We can start with some areas of agreement, because that is how we are going to change things. We can all agree that we have had enough. We are half the population and we should not have to put up with some of the behaviours and crimes that are captured by the phrase violence against women and girls. The range of behaviours and crimes caught by that phase is truly shocking—the many ways in which our sex is used against us and we are made victims of the sorts of crimes that everyone in this Chamber finds absolutely abhorrent. That is why last year we published our tackling violence against women and girls strategy, because we wanted an holistic and societal response to these crimes.
The right hon. Member for Normanton, Pontefract and Castleford (Yvette Cooper) rightly urges us to do more and go faster, and there is will and determination in this Government to do exactly that. That is why we worked together last year to pass the Domestic Abuse Act 2021, for example—truly groundbreaking legislation that will help more than 2 million adult victims and the children who live in abusive households with this most invidious and hidden of crimes. We have to acknowledge, however, that this will take time. I wish solving the problem were as easy as pulling a lever in one part of the criminal justice system, but it is not. Fundamentally, we know that some of the behaviours and crimes that we will hear about this afternoon have arisen as a result of behaviours, societal attitudes and so on that we must tackle. Not only do we know that intellectually and academically, because we have asked researchers and worked with charities and campaigners, but we know it from the responses of women and girls, and men, to our call for evidence last year when we were drafting the tackling violence against women and girls strategy. More than 180,000 responses were received. That is an unprecedented response rate. It caught that moment, which I am sure we all remember, when there was a very urgent national conversation about how women and girls are suffering these behaviours and crimes.
The responses share the sorts of experiences that every woman and every girl will know.
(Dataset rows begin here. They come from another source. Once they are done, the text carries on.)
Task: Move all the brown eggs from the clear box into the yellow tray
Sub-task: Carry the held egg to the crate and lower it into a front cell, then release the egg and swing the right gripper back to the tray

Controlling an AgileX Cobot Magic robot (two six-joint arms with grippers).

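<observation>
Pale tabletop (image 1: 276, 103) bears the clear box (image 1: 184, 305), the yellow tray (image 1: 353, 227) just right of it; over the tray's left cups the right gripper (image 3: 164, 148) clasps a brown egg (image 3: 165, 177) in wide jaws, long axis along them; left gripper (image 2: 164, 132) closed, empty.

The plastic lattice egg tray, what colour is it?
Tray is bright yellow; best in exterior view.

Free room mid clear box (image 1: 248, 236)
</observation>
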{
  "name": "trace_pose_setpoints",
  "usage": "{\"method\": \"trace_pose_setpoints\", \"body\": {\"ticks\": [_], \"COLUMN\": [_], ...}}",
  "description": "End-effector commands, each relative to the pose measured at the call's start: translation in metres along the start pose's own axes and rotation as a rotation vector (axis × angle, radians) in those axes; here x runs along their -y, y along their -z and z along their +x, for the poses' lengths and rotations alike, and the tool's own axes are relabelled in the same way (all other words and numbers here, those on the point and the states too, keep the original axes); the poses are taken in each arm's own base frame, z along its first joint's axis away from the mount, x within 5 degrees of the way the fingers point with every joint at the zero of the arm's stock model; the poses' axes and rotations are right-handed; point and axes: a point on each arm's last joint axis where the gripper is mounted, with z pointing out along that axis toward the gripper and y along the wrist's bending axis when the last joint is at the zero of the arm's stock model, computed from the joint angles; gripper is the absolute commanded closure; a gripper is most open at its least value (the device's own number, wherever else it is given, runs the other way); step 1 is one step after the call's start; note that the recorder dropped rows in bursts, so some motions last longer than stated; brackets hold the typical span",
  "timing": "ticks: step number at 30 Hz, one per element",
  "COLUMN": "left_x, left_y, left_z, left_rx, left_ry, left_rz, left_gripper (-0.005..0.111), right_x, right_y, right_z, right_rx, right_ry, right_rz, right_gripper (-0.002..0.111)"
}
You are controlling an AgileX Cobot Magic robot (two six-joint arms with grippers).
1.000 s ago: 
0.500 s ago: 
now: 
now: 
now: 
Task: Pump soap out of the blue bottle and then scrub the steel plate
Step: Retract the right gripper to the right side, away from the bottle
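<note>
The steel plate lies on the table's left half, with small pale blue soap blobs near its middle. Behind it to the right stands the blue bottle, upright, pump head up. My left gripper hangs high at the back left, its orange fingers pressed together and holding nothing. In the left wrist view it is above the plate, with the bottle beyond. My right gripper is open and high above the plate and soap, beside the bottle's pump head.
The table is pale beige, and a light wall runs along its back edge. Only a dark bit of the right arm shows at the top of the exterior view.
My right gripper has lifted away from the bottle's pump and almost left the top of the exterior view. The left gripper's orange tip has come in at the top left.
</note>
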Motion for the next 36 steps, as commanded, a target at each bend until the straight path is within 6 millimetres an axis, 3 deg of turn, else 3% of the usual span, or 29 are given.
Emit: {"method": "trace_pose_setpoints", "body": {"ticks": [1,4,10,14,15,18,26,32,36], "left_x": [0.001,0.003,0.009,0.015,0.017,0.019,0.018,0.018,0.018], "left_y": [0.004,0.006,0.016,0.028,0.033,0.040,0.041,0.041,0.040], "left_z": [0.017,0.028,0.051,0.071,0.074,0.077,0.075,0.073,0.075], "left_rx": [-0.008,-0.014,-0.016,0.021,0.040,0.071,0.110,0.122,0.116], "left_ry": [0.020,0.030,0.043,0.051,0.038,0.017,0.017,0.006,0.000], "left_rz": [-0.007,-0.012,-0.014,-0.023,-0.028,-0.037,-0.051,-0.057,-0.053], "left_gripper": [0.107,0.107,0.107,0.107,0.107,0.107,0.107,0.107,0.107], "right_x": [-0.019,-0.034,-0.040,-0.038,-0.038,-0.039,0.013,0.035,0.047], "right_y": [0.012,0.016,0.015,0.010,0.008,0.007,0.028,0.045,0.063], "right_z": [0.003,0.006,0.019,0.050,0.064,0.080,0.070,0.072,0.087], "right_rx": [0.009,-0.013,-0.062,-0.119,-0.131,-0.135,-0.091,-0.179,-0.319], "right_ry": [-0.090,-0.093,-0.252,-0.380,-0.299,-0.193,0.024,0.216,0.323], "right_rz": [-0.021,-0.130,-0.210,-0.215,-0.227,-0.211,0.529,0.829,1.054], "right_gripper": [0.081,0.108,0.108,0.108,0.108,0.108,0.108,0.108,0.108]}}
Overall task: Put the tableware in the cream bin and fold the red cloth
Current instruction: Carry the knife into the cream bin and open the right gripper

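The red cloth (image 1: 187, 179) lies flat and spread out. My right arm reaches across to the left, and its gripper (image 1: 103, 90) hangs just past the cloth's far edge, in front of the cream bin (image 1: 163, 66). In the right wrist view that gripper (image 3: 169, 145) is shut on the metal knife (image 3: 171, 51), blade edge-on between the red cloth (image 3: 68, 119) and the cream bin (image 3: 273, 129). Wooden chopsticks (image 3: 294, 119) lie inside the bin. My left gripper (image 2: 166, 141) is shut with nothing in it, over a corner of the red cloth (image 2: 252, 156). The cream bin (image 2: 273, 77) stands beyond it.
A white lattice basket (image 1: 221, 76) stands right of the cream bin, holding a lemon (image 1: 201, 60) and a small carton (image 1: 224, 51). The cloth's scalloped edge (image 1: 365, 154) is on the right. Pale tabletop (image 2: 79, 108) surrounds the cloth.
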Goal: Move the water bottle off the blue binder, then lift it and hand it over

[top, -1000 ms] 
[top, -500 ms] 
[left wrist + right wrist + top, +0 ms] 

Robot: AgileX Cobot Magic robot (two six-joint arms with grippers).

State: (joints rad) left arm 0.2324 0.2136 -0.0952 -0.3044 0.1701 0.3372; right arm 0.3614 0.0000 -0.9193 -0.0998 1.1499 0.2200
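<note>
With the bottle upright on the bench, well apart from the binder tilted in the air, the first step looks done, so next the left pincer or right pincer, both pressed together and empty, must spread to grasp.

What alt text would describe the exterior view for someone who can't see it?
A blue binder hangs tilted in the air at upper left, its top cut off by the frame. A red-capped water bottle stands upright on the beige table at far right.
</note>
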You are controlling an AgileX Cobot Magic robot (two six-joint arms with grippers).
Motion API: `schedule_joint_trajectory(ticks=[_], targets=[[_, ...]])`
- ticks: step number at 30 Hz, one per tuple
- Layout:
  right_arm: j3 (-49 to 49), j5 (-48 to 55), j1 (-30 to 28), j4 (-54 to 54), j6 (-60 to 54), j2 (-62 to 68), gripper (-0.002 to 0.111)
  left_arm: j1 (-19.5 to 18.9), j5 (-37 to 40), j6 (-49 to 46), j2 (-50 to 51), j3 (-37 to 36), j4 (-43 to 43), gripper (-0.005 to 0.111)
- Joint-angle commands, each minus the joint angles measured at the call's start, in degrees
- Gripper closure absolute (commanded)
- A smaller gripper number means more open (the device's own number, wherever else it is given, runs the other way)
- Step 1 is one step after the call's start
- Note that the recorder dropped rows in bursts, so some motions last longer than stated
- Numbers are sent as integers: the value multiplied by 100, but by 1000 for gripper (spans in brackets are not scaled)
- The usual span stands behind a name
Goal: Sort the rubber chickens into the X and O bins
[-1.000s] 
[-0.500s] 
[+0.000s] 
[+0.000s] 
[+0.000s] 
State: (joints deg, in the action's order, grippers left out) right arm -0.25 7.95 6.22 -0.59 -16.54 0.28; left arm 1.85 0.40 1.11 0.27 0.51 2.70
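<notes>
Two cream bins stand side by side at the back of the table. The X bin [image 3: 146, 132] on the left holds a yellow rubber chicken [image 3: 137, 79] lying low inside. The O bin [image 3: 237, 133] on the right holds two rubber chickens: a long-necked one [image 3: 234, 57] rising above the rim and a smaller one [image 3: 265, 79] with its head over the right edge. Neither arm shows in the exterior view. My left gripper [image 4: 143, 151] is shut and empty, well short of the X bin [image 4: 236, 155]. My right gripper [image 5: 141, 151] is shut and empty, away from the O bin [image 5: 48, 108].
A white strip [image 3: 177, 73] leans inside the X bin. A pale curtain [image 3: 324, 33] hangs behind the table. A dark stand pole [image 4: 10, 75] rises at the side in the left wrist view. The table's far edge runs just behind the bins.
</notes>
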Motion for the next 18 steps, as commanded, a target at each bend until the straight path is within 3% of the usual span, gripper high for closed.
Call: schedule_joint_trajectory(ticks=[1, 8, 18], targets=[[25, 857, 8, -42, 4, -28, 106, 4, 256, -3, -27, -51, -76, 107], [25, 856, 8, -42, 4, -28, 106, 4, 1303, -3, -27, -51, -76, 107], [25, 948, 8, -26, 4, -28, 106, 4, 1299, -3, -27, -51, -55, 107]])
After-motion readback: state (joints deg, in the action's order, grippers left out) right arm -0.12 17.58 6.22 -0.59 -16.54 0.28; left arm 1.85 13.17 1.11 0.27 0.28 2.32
Holding our keys in our knuckles as we walk home, texting friends to say we have got home safely, batting away and avoiding eye contact in a bar if somebody is approaching us and is not taking no for an answer—those are all behaviours that we know and experience. The responses and the national conversation at the time said, “Enough”. That is why we want the strategy to be seen as the start of a decade of change—that is what I said when we launched it.
It will take us time to make sure that boys and girls learn from primary school about what healthy relationships look like, and it will take time to get the communications right. Part of that longer-term societal change is about drawing a line as to what is healthy and acceptable behaviour in relationships, because for all sorts of reasons that we know about—including, we all suspect, the influence of internet pornography—there seems to be some disconnect between what we know to be healthy and what our girls and our young women are facing. We are committed to helping to draw that line, so in our response to the women and girls who responded to the call for evidence—but also, importantly, to charities and campaigners—we committed in the strategy to a public communications campaign to begin that discussion.
I am delighted that this week we launched the campaign, “Enough”. Please google it and look at it—I urge every single hon. Member, regardless of party politics, to share the campaign, which was very well received by charities and campaigners when it was launched this week. The multi-year campaign will begin that vital work to make it clear to perpetrators that their crimes will not be tolerated. It will drive societal rejection of those crimes and help to give victims the confidence they need to seek help if they feel able to do so.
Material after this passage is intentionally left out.